Four Deaths on Phi Phi Shows Forensic Need

Sunday, September 21, 2014
PHUKET: It should come as no surprise to anyone that police in Thailand do not have the same high technology available to them as Britain's Scotland Yard or the FBI in America.

Thailand remains a developing country with standards that need to improve further and it will be some time before a comparison can fairly be struck with developed countries.

Because Thailand is less developed and because society's rules are less clear cut is precisely the reason why many young people come to Thailand.

For the moment, the deaths of Hannah Witheridge and David Miller on Koh Tao this week can be filed with the deaths of four young women on Phi Phi since 2009 under ''Unresolved Mysteries.''

The one point that should be made is that rules and regulations and the law sit uneasily on rites-of-passage islands such as Phi Phi, Phangan and Tao, where the 20-somethings of the world come to party.

Back in 2009, American Jill St Onge and Norwegian Julie Bergheim died convulsing on Phi Phi and there was still no clue to what killed them when Canadians Audrey Belanger, 20, and her sister Noemi, 26, died in similar fashion in 2012.

Thailand's police did not have the forensic capacity to come close to determining a cause and it was left to a team of investigative journalists from Canada to conclude that the women probably were killed by the inappropriate use of industrial strength pesticides.
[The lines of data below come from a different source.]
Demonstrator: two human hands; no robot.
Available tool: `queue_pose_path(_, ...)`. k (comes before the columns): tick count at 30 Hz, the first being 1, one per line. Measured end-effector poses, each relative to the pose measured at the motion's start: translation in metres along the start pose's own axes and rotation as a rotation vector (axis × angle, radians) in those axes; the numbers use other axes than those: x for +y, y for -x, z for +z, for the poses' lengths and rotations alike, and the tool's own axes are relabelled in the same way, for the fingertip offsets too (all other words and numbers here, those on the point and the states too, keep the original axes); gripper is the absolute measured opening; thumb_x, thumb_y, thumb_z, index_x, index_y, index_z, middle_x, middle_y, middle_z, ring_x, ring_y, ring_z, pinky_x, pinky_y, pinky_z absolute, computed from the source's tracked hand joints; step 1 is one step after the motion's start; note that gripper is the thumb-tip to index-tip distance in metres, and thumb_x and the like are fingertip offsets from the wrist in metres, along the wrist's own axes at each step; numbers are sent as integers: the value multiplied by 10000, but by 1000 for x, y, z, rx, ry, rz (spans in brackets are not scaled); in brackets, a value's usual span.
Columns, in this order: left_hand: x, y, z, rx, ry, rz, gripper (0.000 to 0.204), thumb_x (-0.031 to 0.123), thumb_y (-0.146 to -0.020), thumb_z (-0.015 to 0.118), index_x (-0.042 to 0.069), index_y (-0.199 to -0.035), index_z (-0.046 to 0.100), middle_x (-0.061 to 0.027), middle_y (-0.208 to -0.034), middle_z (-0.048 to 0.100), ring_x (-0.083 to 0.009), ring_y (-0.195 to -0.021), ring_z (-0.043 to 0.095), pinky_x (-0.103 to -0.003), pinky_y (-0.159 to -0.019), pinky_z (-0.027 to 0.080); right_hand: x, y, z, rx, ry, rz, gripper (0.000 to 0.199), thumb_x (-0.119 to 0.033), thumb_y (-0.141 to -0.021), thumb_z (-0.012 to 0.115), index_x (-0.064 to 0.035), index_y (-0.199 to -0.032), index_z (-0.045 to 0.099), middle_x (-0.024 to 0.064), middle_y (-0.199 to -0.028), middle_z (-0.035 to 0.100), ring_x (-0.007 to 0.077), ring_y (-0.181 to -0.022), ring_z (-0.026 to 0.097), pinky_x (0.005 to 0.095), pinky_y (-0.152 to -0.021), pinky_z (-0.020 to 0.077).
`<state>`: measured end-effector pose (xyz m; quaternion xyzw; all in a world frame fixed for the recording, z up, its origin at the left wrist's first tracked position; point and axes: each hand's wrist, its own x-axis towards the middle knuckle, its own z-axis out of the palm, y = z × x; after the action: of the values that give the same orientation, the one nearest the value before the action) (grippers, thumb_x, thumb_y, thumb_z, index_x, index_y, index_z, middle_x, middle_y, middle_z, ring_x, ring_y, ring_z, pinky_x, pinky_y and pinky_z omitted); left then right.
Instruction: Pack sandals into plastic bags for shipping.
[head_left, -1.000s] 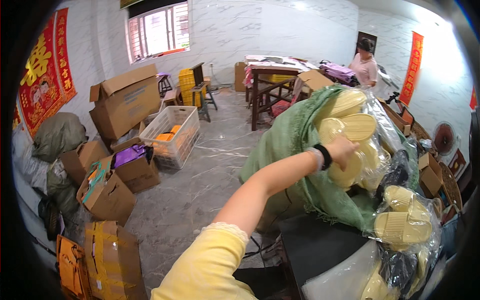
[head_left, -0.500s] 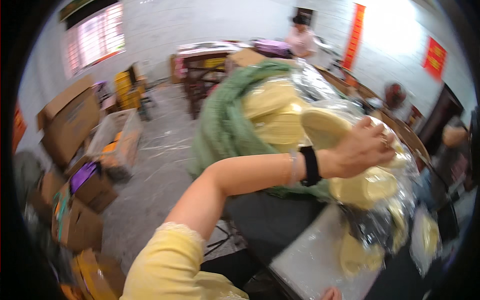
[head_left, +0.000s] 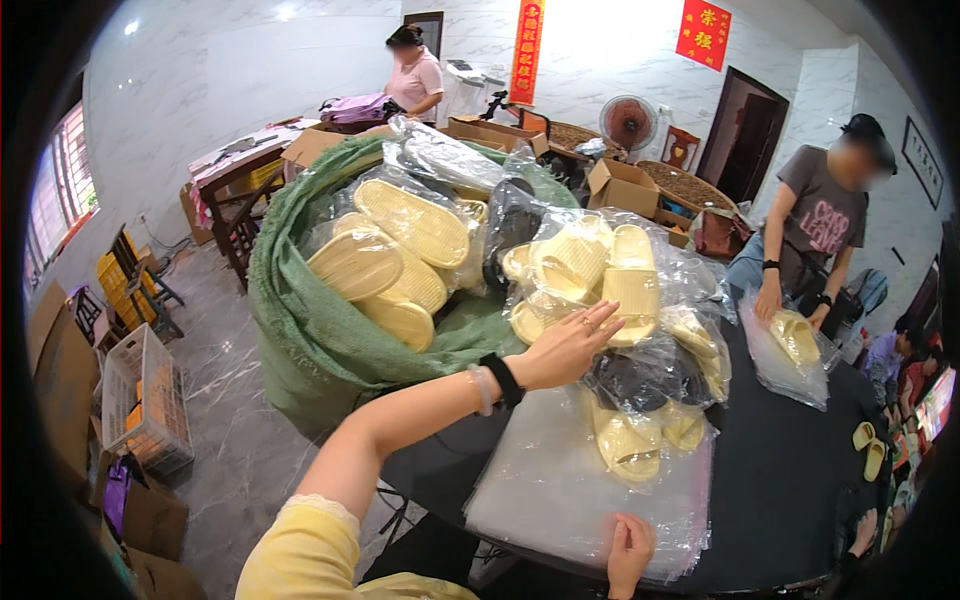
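My left hand (head_left: 570, 345) reaches over a heap of pale yellow slippers in clear plastic bags, its fingers stretched out and touching the lower end of a bagged slipper (head_left: 632, 262). More yellow slippers (head_left: 412, 222) in bags fill a green woven sack (head_left: 300, 325) beside the forearm. Some dark bagged slippers (head_left: 645, 382) lie below the heap. Flat clear plastic bags (head_left: 545, 475) are stacked on the black table (head_left: 775, 470). Over that stack's near edge is my right hand (head_left: 630, 548), fingers curled in, with nothing visible in them.
Across the table a person (head_left: 825, 205) handles a bagged yellow slipper (head_left: 795, 338). Another person (head_left: 415, 80) stands at the back table. A loose pair of slippers (head_left: 872, 450) lies at the right. A white crate (head_left: 145, 400) and cardboard boxes (head_left: 155, 505) stand on the left floor.
My view has swung to the right. The slipper that was under my left hand now rests on the heap, and the fingers have straightened. More of my right hand shows.
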<state>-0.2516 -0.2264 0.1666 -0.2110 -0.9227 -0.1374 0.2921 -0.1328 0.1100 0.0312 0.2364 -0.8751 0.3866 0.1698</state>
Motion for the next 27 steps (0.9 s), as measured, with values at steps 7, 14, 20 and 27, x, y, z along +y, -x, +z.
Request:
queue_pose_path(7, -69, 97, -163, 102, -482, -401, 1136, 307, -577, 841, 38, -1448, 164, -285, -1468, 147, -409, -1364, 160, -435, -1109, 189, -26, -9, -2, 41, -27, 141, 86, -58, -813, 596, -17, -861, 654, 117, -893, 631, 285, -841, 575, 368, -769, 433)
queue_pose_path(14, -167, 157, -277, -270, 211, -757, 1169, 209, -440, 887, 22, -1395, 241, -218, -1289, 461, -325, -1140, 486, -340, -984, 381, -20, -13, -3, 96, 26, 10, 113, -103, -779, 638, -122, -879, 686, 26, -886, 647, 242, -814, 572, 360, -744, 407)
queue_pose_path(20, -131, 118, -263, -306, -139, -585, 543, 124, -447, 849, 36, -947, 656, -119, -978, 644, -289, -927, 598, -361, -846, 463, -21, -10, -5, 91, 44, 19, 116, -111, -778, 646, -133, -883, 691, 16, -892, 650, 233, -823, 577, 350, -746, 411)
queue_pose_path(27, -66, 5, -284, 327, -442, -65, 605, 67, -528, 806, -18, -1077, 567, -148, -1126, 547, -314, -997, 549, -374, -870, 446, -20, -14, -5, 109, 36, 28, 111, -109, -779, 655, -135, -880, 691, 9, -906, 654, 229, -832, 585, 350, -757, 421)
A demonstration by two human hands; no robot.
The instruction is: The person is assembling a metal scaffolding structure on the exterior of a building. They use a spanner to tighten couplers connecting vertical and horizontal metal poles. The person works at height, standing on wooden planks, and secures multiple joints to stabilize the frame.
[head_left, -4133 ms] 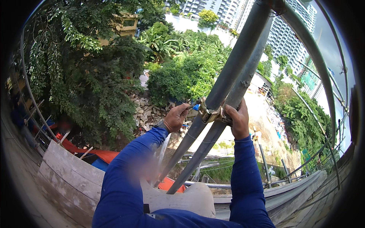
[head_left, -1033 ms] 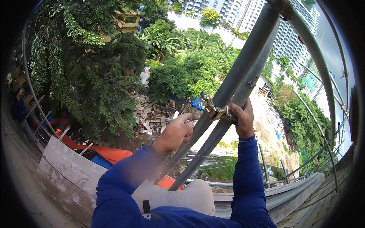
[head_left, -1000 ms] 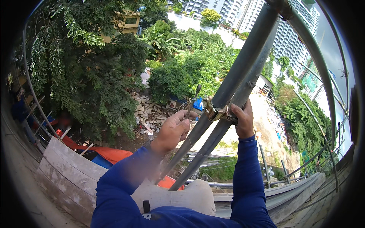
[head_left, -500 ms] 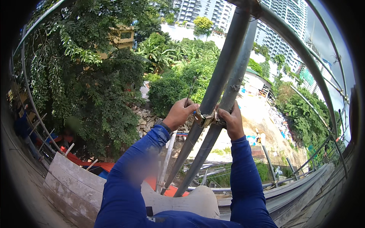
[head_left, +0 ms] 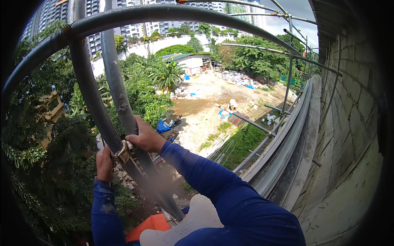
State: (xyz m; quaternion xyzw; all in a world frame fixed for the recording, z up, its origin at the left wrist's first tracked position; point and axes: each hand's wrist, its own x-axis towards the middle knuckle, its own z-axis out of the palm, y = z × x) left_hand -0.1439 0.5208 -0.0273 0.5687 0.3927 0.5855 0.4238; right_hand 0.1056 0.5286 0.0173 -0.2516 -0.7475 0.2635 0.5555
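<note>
Two grey steel scaffold tubes rise side by side at the left, a nearer tube [head_left: 88,78] and a second tube [head_left: 119,92] just right of it. A metal scaffold clamp [head_left: 123,154] sits around the nearer tube. My left hand [head_left: 104,165] is closed at the clamp's left side; what its fingers hold is hidden. My right hand [head_left: 146,136] wraps the second tube just above the clamp's height, its thumb side close to the clamp.
A horizontal tube [head_left: 164,14] crosses above my hands. Long planks [head_left: 287,151] run along a block wall [head_left: 349,123] at the right, with more scaffold tubes [head_left: 262,49] beside them. Far below lie a dirt yard [head_left: 201,102], trees and rubble. Orange sheeting [head_left: 152,225] shows under me.
My view has swung right, bringing the wall and planks into sight. Both hands remain at the clamp and tubes. A thin dark rod seen in my left hand no longer shows.
</note>
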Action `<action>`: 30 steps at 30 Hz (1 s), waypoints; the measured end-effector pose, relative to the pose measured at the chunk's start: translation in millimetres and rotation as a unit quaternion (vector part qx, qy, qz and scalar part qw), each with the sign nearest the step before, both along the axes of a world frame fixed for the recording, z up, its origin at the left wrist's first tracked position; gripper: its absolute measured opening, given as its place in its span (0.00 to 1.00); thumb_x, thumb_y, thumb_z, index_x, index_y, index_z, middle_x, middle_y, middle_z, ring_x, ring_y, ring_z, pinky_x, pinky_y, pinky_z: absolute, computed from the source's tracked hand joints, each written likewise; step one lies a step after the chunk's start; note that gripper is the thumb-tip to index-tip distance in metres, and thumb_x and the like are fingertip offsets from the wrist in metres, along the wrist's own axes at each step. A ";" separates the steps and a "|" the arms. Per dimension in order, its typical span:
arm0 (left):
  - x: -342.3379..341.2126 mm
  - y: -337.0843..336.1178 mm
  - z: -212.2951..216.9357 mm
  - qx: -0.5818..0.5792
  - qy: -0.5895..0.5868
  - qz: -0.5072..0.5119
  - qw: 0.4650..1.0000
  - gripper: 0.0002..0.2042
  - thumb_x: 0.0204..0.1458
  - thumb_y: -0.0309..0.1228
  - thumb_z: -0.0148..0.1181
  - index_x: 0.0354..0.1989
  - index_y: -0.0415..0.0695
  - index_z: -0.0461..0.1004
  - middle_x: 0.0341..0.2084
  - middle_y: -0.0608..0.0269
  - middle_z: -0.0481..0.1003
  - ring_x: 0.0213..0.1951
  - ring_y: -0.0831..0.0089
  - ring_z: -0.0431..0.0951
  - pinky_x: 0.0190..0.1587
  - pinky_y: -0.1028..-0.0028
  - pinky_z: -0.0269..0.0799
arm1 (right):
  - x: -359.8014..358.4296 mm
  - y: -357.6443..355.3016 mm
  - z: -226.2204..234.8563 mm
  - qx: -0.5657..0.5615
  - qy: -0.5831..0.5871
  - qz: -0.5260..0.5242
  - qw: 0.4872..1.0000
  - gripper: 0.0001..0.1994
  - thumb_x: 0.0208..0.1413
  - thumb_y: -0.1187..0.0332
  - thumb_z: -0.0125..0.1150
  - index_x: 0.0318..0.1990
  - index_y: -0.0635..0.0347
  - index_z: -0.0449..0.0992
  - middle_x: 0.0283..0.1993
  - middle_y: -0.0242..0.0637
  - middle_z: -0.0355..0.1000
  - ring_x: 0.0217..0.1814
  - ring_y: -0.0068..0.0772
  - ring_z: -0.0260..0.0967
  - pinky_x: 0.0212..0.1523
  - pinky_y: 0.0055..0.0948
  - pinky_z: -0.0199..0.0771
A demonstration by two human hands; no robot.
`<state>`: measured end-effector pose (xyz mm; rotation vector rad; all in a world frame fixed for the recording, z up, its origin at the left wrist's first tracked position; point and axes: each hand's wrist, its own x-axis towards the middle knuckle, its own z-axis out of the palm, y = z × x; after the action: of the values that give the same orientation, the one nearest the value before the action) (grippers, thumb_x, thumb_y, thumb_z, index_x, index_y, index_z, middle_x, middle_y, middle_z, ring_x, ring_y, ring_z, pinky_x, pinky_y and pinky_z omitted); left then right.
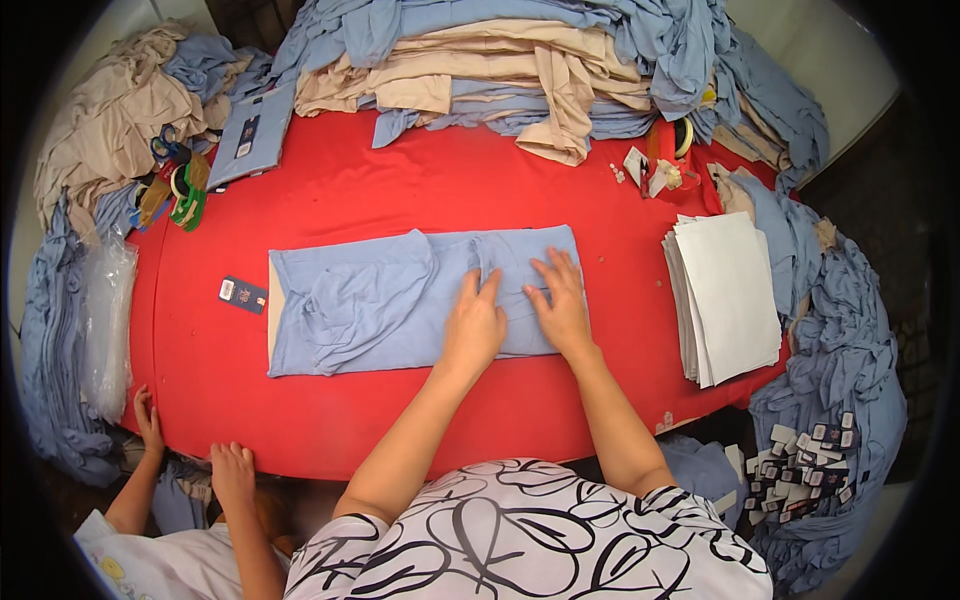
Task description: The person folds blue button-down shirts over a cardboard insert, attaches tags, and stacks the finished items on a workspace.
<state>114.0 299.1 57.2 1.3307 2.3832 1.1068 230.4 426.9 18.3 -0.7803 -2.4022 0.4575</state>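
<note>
Your left hand (473, 325) and right hand (562, 305): side by side, palms flat, open on folded blue garment (400, 300), mid red table (400, 190). Press evenly, smoothing rightward, edges kept square.

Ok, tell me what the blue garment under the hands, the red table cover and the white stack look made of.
Blue garment: soft matte knit fabric, probably jersey; it creases and bunches under the left hand and right hand. Red cover: matte cloth, maybe felt; no shine. White stack: stiff flat sheets, likely card or paper; crisp edges.
</note>
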 end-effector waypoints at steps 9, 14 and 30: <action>-10.4 -8.6 -30.5 0.003 0.213 0.022 0.977 0.23 0.52 0.35 0.66 0.57 0.41 0.74 0.57 0.54 0.68 0.53 0.56 0.67 0.54 0.58 0.62 | 30.4 17.1 49.1 -0.310 -0.067 -0.182 0.931 0.20 0.53 0.59 0.70 0.44 0.65 0.75 0.42 0.40 0.71 0.42 0.34 0.69 0.45 0.34 0.73; 4.5 -8.0 31.0 0.114 -0.266 0.006 0.957 0.21 0.57 0.37 0.63 0.55 0.38 0.74 0.51 0.51 0.73 0.53 0.62 0.72 0.55 0.63 0.67 | 12.0 -20.1 79.3 -0.498 0.146 0.150 0.841 0.17 0.62 0.60 0.59 0.49 0.66 0.73 0.51 0.47 0.74 0.53 0.40 0.72 0.58 0.38 0.69; -241.6 -196.7 -18.5 -0.190 0.001 0.344 0.919 0.22 0.53 0.40 0.64 0.54 0.42 0.76 0.52 0.46 0.73 0.50 0.53 0.76 0.56 0.60 0.70 | -41.3 -54.2 68.1 -0.519 0.058 0.168 0.836 0.22 0.66 0.65 0.49 0.64 0.66 0.66 0.61 0.45 0.70 0.63 0.39 0.69 0.61 0.34 0.70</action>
<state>-127.6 102.4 38.7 0.3600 2.9496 0.6835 189.1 372.7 86.4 -0.6757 -2.0425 1.9791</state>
The deaths of the women were shocking but only now, with the hunt on for a killer or killers on two legs, does the question of lack of sophisticated methodology and equipment among police in Thailand's south become relevant again.

Region 8 commander Major General Panya Mamen, who oversees Phuket, Phi Phi, Koh Tao, Samui, Phang Nga and the southern mainland, is an astute officer who has given his backing to better standards of policing in his jurisdiction.

Without the forthright approach of Major General Panya and his quest to help Phuket meet international standards, it's doubtful if the transformation now taking place in the holiday island's taxi industry would have been started.

He gave his unqualified backing to Major General Paween Pongsirin, who conducted an undercover operation for months that led to the arrests of almost 200 drivers and the busting open of nests of thugs for whom threats and intimidation had become standard business practice.

Major General Panya has said that the international-standard gathering of evidence before charges are laid is a technique, pioneered by Major General Paween, that he would like to see more widely used in Thailand.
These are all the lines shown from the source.